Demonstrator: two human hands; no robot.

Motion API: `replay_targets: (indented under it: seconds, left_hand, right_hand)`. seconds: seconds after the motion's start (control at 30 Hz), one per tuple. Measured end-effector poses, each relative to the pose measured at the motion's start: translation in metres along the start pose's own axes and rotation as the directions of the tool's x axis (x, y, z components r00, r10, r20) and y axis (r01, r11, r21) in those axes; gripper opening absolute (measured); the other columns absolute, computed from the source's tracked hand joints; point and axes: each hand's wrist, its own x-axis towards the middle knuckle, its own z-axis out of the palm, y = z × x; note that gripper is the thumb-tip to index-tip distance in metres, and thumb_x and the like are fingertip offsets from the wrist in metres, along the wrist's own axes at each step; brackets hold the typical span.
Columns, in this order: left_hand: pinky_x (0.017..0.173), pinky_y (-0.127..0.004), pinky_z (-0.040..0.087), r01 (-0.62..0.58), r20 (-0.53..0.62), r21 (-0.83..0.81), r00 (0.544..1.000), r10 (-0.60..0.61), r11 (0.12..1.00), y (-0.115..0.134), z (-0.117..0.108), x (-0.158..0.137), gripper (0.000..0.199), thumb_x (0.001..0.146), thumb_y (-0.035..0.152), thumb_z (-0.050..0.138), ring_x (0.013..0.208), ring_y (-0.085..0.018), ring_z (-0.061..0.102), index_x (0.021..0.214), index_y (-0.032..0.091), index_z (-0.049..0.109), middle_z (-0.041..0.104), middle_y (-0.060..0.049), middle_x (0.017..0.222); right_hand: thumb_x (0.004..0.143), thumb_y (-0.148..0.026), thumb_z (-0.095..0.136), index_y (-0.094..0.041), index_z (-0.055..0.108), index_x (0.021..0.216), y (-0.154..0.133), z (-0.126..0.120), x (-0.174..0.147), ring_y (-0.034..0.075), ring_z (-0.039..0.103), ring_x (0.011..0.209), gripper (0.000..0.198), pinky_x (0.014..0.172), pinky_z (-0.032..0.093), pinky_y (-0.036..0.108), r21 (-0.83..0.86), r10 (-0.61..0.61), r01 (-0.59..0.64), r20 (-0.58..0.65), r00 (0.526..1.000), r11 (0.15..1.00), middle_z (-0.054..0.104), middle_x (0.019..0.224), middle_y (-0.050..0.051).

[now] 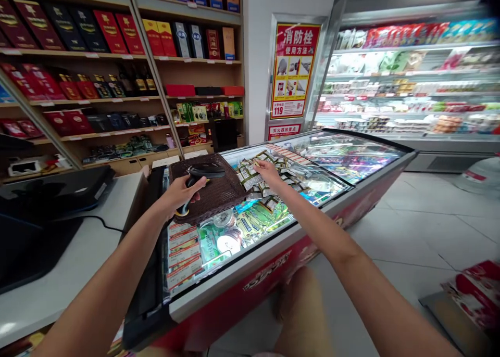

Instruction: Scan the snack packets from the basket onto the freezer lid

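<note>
My left hand (182, 193) is wrapped round the handle of a black barcode scanner (207, 170) with yellow trim. It holds the scanner over a dark brown woven basket (228, 190), which rests on the glass top of a chest freezer (253, 258). Just right of the basket, my right hand (269, 174) reaches into a pile of small packets (289, 176). Its fingers are closed at the edge of one green and white packet (250, 175), which lies on the heap beside the basket.
Under the glass lie frozen goods (250, 229). A counter (97, 253) with dark equipment and a cable stands at the left. Shelves of boxed bottles (109, 32) line the back wall. A lit display fridge (410, 86) is at the right, and a red box (476, 294) sits low right.
</note>
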Motion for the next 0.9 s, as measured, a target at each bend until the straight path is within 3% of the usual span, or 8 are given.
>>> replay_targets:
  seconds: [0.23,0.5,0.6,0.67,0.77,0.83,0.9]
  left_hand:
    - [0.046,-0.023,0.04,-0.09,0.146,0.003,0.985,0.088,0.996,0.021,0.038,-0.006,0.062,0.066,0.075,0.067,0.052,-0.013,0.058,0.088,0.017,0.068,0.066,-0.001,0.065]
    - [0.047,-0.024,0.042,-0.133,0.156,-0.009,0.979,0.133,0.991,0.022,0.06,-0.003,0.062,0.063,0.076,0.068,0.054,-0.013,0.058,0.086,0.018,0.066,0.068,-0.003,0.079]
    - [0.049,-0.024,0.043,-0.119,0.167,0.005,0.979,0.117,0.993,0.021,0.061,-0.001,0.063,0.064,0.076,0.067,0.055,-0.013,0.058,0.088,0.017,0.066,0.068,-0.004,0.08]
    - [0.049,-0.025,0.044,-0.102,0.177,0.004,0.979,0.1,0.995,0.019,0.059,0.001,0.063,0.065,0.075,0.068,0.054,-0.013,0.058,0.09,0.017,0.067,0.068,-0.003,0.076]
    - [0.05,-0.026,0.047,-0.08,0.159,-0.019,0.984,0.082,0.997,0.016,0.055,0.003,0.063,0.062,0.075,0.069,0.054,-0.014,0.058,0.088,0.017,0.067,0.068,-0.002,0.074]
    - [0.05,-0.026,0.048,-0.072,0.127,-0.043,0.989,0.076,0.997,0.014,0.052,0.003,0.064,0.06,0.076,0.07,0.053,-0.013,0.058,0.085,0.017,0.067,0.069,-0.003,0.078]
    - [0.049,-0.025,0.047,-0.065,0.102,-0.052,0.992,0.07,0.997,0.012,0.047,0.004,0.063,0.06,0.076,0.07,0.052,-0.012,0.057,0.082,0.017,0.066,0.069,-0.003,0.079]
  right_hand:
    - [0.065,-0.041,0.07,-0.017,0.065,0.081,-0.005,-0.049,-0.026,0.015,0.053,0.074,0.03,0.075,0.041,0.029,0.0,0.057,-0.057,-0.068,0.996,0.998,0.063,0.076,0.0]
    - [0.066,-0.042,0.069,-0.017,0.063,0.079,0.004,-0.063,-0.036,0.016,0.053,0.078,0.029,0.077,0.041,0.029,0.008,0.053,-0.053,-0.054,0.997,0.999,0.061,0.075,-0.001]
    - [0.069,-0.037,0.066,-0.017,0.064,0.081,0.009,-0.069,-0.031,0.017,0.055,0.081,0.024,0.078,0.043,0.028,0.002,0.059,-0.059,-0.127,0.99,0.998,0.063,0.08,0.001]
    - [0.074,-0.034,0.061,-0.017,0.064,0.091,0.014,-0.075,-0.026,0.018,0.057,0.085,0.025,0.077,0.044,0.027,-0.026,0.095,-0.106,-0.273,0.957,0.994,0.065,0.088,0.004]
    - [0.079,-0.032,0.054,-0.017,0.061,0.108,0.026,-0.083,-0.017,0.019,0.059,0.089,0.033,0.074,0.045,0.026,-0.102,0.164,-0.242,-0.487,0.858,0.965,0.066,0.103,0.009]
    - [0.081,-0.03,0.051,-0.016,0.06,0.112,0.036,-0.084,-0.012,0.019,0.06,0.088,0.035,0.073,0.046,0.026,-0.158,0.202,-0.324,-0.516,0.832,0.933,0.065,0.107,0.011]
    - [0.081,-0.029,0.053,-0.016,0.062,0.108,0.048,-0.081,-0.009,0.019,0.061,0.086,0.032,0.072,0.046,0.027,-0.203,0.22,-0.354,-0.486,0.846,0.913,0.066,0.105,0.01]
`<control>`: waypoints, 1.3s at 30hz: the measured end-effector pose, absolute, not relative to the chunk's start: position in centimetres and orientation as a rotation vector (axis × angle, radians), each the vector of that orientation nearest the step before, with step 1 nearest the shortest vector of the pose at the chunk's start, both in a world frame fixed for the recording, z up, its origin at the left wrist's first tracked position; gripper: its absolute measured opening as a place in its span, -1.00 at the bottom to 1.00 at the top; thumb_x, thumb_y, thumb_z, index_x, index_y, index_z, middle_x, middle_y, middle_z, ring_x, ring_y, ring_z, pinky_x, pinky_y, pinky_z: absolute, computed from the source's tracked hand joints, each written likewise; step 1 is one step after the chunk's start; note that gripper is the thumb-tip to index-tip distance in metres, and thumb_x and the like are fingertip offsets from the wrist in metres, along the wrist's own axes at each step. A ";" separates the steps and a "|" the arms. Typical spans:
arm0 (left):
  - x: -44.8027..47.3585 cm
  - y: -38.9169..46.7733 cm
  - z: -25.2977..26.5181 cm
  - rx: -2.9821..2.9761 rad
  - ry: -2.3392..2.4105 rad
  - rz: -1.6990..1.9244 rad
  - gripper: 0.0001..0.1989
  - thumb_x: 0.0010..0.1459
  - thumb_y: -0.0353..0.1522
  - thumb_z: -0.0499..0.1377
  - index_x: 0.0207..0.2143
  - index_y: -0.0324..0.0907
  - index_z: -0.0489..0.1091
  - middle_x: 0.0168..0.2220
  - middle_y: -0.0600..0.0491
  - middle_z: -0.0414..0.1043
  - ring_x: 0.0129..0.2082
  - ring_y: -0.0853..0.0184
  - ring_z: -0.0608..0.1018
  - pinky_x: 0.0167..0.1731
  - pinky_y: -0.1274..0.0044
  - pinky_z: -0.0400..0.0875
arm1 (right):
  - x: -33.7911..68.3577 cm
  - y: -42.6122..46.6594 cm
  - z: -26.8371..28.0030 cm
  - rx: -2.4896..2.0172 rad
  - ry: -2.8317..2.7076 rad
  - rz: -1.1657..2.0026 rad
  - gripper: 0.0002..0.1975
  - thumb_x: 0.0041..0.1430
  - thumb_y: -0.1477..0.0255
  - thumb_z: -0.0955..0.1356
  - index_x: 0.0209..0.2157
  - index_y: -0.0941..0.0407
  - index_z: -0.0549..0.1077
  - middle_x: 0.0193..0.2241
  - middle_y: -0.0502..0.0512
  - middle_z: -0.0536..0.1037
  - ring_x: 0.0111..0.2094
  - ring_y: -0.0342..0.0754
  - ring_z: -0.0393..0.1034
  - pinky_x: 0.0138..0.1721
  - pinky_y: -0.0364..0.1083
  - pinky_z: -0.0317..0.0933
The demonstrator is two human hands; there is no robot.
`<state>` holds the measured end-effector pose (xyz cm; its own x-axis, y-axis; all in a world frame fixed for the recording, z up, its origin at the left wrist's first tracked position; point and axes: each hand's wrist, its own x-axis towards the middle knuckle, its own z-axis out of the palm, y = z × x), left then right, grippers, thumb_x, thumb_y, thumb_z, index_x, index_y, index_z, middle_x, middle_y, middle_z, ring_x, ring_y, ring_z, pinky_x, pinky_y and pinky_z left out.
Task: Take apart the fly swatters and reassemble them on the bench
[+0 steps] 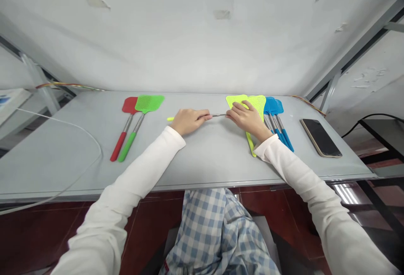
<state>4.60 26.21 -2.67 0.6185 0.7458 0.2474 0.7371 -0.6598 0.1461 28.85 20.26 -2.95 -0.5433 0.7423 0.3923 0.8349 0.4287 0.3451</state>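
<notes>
A yellow fly swatter (218,115) lies sideways between my two hands, its thin metal shaft showing in the gap. My left hand (188,121) is closed round its handle side, and the yellow handle tip sticks out to the left. My right hand (245,117) grips the shaft's other end, by the mesh heads. A second yellow fly swatter (251,144) rests on the table under my right hand and wrist. Their two yellow heads overlap, partly covered by my fingers, so I cannot fully tell which head belongs to which.
Several blue fly swatters (274,106) lie right of my right hand, with a phone (321,137) further right. A red fly swatter (118,145) and a green fly swatter (128,145) lie at left. A white cable (94,140) crosses the grey table (202,161); a wall stands behind.
</notes>
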 end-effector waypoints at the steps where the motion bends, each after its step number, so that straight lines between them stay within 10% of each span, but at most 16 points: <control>1: 4.0 26.6 -2.4 2.794 1.292 0.459 -0.58 0.27 -0.03 -0.10 -0.26 0.03 0.49 -0.55 0.11 0.47 -0.52 0.32 0.45 -0.50 0.52 0.04 | 29.4 20.2 -2.7 -1.425 -2.476 -0.748 -0.64 0.41 0.35 0.07 -0.14 0.11 0.43 -0.20 0.16 0.55 0.08 -0.04 0.27 0.14 -0.01 -0.12; 13: 1.4 28.3 -3.3 2.905 1.411 0.642 -0.60 0.29 -0.09 -0.07 -0.23 -0.11 0.46 -0.36 0.00 0.54 -0.40 0.28 0.51 -0.48 0.51 0.10 | 32.2 20.5 -2.3 -1.644 -2.305 -0.819 -0.67 0.38 0.42 0.11 -0.23 0.16 0.47 -0.29 0.18 0.55 0.14 0.07 0.25 0.18 0.15 -0.09; 20: 4.1 26.7 -3.7 3.011 1.160 0.746 -0.59 0.33 -0.28 -0.18 -0.02 -0.21 0.38 -0.21 -0.13 0.48 -0.21 0.18 0.48 -0.20 0.39 0.21 | 28.6 19.1 -1.8 -1.749 -2.373 -0.605 -0.60 0.42 0.36 0.03 -0.15 0.17 0.42 -0.31 0.17 0.52 -0.30 -0.04 0.33 -0.35 -0.07 -0.04; 29: 4.2 25.2 -2.8 2.948 1.335 0.597 -0.41 0.26 0.07 -0.20 -0.39 -0.08 0.44 -0.57 0.01 0.36 -0.51 0.33 0.41 -0.52 0.50 -0.05 | 28.7 18.1 -1.5 -1.831 -2.424 -0.455 -0.64 0.37 0.32 0.08 -0.09 0.03 0.44 -0.30 0.07 0.57 -0.41 -0.09 0.33 -0.47 -0.08 -0.27; 39: -3.1 30.1 -2.8 2.858 1.592 0.618 -0.43 0.23 0.10 -0.17 -0.39 -0.05 0.45 -0.53 0.00 0.38 -0.46 0.28 0.41 -0.48 0.46 -0.01 | 36.9 19.2 -0.8 -1.947 -2.230 -0.568 -0.67 0.32 0.38 0.13 -0.18 0.08 0.49 -0.27 0.10 0.58 -0.32 -0.03 0.36 -0.41 -0.09 -0.15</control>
<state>-3.06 30.07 -2.84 0.4783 0.7790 0.4054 0.8485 -0.5290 0.0157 36.87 19.15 -0.79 -0.1608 0.9281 0.3359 0.9757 0.0983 0.1957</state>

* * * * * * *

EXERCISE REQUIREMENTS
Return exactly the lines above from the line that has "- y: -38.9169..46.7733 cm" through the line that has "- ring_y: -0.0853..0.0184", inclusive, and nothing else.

RESPONSE BOX
  - y: -38.9169..46.7733 cm
  - z: -25.2977..26.5181 cm
  - rx: -2.9821..2.9761 rad
  - ry: -2.3392..2.4105 rad
  - rz: -1.6990..1.9244 rad
  - gripper: 0.0001..0.1989
  - thumb_x: 0.0010..0.1459
  - thumb_y: -0.0353..0.1522
  - thumb_z: -0.0499..0.1377
  - index_x: 0.0207..0.2143
  - index_y: -0.0324..0.0907
  - index_z: -0.0489..0.1091
  - middle_x: 0.0168..0.2220
  - middle_y: -0.0600..0.0491
  - middle_z: -0.0414..0.1043
  - ring_x: 0.0129..0.2082
  - ring_y: -0.0853..0.0184

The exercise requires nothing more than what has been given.